● **Exercise objective**: What lines of the data below hold the string "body"? Copy each one out.

● **Dataset entries**:
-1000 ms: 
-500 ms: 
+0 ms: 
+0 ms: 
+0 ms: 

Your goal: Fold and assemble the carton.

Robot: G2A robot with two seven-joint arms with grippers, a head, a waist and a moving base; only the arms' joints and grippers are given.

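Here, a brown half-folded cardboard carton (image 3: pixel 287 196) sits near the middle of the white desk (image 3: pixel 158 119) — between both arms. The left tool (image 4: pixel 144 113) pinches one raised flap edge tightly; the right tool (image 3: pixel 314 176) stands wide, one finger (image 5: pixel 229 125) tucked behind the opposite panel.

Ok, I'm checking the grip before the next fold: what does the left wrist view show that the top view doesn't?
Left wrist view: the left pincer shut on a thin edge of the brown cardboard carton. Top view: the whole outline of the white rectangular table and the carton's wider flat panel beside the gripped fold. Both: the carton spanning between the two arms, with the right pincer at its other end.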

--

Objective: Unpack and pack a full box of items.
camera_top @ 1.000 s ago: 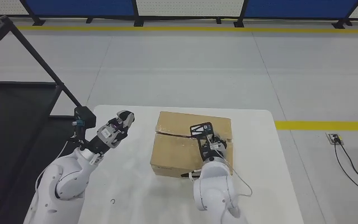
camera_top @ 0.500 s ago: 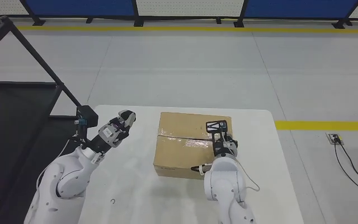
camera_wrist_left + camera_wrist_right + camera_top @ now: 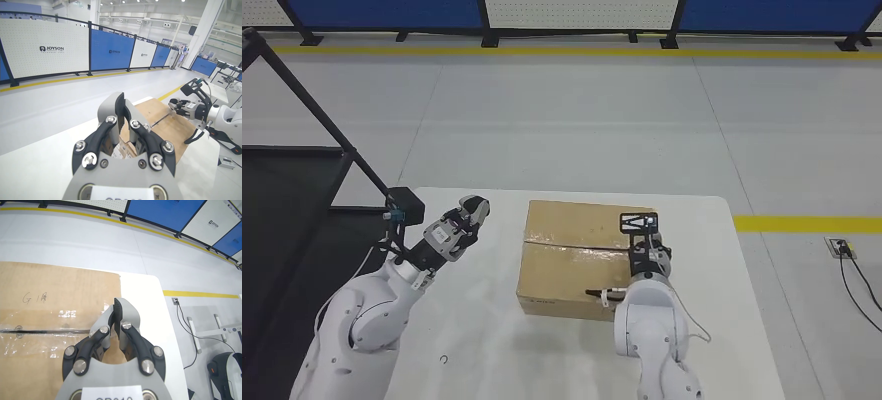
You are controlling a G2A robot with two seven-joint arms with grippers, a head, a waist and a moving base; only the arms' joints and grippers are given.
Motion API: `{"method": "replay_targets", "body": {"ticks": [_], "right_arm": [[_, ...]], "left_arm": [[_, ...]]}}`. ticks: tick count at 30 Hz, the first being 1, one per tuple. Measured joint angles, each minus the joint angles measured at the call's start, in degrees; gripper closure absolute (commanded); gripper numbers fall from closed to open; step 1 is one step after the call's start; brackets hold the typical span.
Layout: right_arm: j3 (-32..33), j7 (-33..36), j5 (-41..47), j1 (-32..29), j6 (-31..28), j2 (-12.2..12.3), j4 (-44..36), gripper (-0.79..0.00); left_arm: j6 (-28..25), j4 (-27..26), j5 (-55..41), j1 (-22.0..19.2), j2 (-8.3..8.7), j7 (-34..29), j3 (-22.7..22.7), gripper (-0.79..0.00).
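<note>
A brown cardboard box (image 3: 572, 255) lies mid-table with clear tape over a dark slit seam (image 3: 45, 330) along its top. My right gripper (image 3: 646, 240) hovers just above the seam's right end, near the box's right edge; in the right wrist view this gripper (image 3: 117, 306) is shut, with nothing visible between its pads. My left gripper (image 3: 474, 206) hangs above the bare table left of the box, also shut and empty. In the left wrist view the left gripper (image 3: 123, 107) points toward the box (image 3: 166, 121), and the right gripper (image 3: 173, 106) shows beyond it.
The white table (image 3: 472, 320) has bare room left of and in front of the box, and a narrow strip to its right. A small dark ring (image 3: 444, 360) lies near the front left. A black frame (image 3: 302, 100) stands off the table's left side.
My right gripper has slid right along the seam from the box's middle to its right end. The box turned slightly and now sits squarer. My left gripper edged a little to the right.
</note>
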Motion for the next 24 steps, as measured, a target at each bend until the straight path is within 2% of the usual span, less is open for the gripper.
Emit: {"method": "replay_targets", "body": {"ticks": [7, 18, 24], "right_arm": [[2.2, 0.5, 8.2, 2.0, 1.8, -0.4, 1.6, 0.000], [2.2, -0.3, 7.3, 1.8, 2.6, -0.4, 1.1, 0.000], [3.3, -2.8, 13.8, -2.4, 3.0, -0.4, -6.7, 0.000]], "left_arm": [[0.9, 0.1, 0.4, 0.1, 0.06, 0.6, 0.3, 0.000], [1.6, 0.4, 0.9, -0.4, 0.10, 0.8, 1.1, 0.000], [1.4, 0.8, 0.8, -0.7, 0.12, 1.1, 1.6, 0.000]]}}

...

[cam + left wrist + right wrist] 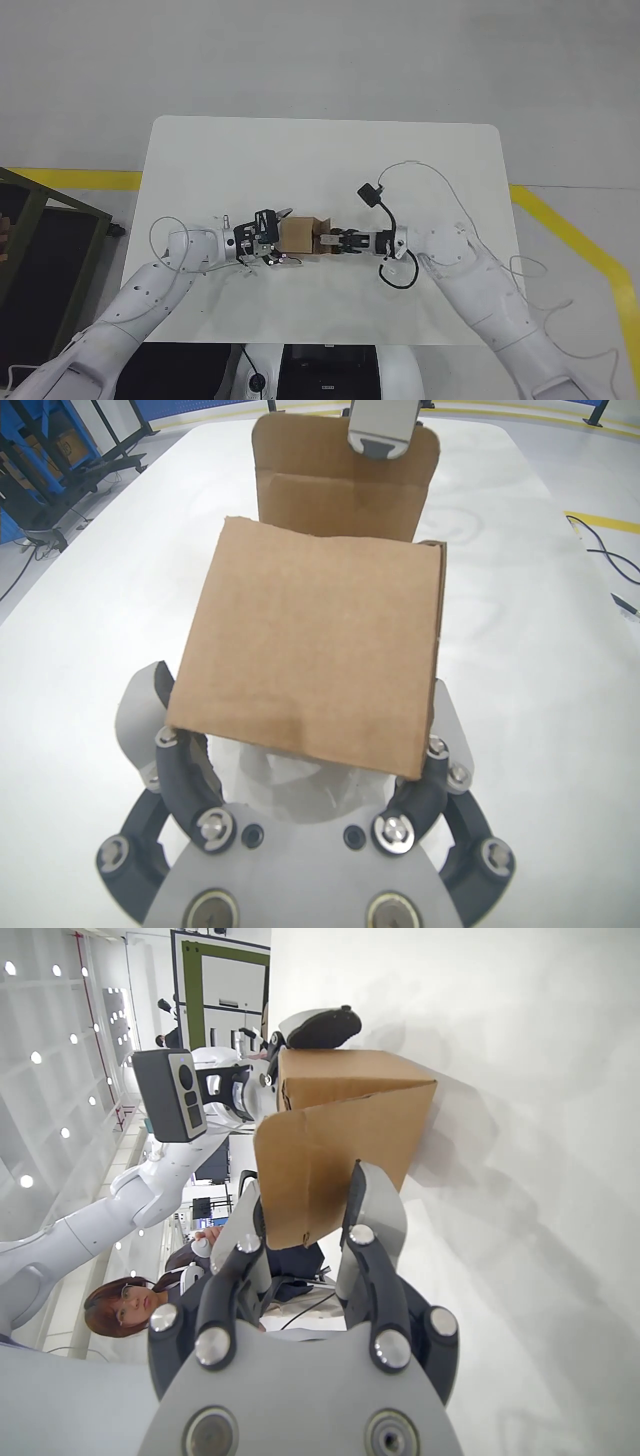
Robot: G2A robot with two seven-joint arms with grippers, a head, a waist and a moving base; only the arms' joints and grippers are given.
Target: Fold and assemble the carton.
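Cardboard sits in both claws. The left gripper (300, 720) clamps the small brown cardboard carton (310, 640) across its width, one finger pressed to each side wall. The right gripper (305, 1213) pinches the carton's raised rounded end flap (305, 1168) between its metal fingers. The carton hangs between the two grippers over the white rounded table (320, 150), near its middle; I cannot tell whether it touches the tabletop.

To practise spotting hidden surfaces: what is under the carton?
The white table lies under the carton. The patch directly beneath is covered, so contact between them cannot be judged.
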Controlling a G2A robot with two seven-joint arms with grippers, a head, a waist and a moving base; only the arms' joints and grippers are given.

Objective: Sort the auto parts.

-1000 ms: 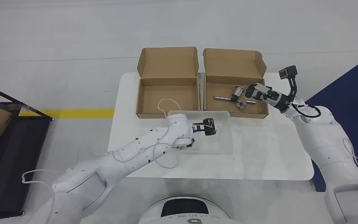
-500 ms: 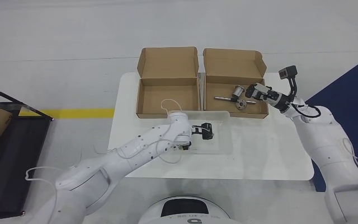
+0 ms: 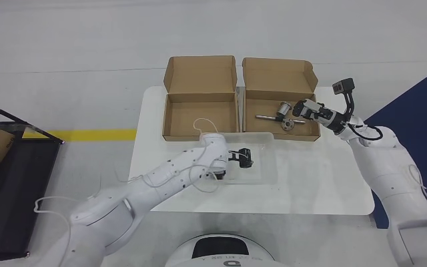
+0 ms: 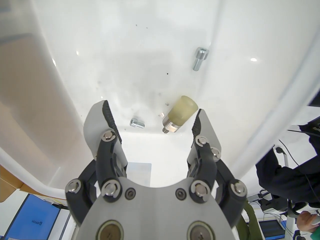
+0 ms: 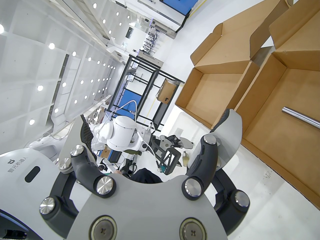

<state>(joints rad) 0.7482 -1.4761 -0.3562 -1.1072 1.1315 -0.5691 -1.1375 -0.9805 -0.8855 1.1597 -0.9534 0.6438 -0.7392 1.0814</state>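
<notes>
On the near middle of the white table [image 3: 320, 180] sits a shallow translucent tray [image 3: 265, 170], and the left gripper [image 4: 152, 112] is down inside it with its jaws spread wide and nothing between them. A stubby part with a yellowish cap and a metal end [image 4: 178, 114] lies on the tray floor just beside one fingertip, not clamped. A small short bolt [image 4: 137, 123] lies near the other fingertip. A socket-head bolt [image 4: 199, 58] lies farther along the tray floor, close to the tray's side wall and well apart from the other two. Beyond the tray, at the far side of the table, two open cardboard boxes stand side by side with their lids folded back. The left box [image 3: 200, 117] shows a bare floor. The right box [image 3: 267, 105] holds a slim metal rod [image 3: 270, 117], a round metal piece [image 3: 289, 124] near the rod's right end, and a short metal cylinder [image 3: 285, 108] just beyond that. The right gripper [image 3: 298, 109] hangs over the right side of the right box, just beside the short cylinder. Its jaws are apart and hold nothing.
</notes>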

● **Response box**:
Motion API: `{"method": "replay_targets", "body": {"ticks": [_], "right_arm": [[_, ...]], "left_arm": [[_, ...]]}}`. ticks: tick count at 30 Hz, the first being 1, one per tuple. Measured joint angles, each minus the joint angles measured at the call's start, in degrees; gripper closure absolute (commanded); gripper numbers fall from closed to open; step 1 is one step after the call's start; brackets hold the typical span.
Emit: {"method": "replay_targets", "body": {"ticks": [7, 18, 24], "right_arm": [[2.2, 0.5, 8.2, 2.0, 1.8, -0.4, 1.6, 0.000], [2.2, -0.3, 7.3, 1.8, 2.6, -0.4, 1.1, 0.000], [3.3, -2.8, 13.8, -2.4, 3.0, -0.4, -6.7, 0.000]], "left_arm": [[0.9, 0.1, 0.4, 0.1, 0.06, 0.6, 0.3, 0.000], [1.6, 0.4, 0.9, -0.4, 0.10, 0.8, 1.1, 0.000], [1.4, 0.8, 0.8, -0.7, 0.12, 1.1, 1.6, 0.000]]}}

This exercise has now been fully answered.